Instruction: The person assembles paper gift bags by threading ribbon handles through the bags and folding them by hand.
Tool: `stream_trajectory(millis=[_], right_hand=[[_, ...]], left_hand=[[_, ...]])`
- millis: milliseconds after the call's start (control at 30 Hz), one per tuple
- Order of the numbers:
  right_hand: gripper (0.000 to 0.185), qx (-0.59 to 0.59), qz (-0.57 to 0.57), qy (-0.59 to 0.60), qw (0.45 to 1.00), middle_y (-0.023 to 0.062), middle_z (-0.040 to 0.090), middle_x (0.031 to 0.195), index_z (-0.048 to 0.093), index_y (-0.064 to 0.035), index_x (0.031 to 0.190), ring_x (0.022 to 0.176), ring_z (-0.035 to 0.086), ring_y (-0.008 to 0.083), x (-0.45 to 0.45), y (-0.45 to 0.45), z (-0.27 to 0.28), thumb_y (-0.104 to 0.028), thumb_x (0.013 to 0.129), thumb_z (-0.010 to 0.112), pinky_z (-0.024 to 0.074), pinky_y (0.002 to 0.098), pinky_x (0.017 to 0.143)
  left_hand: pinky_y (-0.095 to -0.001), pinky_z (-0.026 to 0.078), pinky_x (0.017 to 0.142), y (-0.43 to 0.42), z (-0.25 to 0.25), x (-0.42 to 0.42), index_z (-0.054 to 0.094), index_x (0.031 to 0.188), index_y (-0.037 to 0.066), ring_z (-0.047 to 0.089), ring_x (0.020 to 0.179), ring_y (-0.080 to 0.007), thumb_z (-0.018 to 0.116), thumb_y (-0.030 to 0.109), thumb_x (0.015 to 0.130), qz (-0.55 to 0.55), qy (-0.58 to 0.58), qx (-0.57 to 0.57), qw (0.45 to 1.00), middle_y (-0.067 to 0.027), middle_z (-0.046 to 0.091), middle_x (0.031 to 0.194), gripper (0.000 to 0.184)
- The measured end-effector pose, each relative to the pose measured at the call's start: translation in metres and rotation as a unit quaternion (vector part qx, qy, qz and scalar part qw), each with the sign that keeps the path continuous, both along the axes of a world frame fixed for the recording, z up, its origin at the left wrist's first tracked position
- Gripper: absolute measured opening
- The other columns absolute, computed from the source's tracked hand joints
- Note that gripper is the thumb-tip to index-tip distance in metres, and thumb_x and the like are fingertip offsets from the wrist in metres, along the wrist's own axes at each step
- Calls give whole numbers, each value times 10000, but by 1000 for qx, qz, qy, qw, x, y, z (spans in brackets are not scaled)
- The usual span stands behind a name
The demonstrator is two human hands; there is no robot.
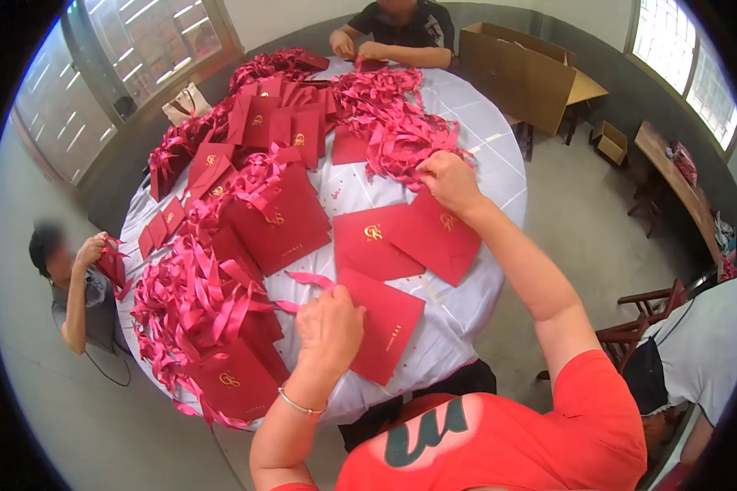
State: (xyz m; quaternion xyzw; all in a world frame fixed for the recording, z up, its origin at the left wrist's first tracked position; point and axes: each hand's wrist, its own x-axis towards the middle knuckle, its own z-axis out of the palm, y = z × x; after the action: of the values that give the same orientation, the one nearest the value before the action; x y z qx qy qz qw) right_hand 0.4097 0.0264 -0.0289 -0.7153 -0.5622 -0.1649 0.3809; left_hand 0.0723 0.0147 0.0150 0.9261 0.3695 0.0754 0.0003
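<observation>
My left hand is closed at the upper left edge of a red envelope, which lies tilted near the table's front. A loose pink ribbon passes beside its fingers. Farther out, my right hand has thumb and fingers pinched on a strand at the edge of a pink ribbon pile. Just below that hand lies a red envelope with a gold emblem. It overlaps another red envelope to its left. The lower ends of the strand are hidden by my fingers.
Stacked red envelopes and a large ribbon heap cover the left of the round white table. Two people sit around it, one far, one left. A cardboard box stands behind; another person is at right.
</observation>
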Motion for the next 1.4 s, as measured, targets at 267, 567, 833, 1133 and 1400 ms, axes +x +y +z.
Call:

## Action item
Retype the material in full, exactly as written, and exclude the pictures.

## Result of this exercise
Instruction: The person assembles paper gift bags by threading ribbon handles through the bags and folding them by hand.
Tool: `stream_trajectory(millis=[_], right_hand=[[_, ...]], left_hand=[[_, ...]])`
- millis: milliseconds after the call's start (control at 30 Hz), one per tuple
- Order of the numbers:
  right_hand: gripper (0.000 to 0.185), qx (-0.59 to 0.59), qz (-0.57 to 0.57), qy (-0.59 to 0.60), qw (0.45 to 1.00), middle_y (-0.023 to 0.062), middle_z (-0.040 to 0.090), middle_x (0.031 to 0.195), index_z (-0.048 to 0.093), index_y (-0.064 to 0.035), index_x (0.031 to 0.190), ring_x (0.022 to 0.176), ring_z (-0.035 to 0.086), ring_y (-0.008 to 0.083), x (-0.45 to 0.45), y (-0.45 to 0.45), z (-0.27 to 0.28), thumb_y (-0.104 to 0.028), thumb_x (0.013 to 0.129), thumb_z (-0.010 to 0.112), pinky_z (-0.024 to 0.074), pinky_y (0.002 to 0.098), pinky_x (0.017 to 0.143)
  left_hand: pinky_y (-0.095 to -0.001), pinky_z (-0.026 to 0.078), pinky_x (0.017 to 0.142), y (-0.43 to 0.42), z (-0.25 to 0.25), x (-0.42 to 0.42), index_z (-0.054 to 0.094), index_x (0.031 to 0.188), index_y (-0.037 to 0.066), ring_z (-0.047 to 0.089), ring_x (0.020 to 0.179), ring_y (-0.080 to 0.007), thumb_z (-0.018 to 0.116), thumb_y (-0.030 to 0.109), thumb_x (0.015 to 0.130), qz (-0.55 to 0.55), qy (-0.58 to 0.58), qx (-0.57 to 0.57), qw (0.45 to 1.00), middle_y (-0.067 to 0.027), middle_z (-0.046 to 0.091), middle_x (0.031 to 0.194), gripper (0.000 to 0.184)
- The measured end-effector pose, each relative to the pose measured at the call's start: translation in metres and rotation as a unit quaternion (vector part qx, qy, qz and scalar part qw), each with the sign that keeps the path continuous, both along the axes of a world frame fixed for the recording, z up, its origin at the left wrist's first tracked position
- Gripper: absolute measured opening
- The other columns absolute, computed from the source's tracked hand joints
- Note that gripper is the thumb-tip to index-tip distance in metres, and thumb_x and the like are fingertip offsets from the wrist in metres, along the wrist's own axes at each step
- Calls give whole numbers, each value times 10000, but by 1000 for qx, qz, qy, qw, x, y, z (spans in brackets are not scaled)
- The usual span stands behind a name
The demonstrator is two human hands; there is no robot.
State: (xyz m; quaternion xyzw; all in a world frame fixed for the recording, z up, its origin at the left wrist's first tracked position; point and axes: each hand's wrist, its own x-axis towards the middle knuckle, its own z-axis out of the palm, y = z × x; after the action: of the values that give the same orientation, the one nearest the value before the action; x y z qx qy qz qw) right_hand 0.4097 0.0264 -0.0289 -0.7153 -0.5622 -0.1649 0.3809; left_hand 0.0723 0.0147 0.0150 0.9261 0.3695 0.0754 0.0003
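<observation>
My left hand is closed at the upper left edge of a red envelope, which lies tilted near the table's front. A loose pink ribbon passes beside its fingers. Farther out, my right hand has thumb and fingers pinched on a strand at the edge of a pink ribbon pile. Just below that hand lies a red envelope with a gold emblem. It overlaps another red envelope to its left. The lower ends of the strand are hidden by my fingers.
Stacked red envelopes and a large ribbon heap cover the left of the round white table. Two people sit around it, one far, one left. A cardboard box stands behind; another person is at right.
</observation>
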Motion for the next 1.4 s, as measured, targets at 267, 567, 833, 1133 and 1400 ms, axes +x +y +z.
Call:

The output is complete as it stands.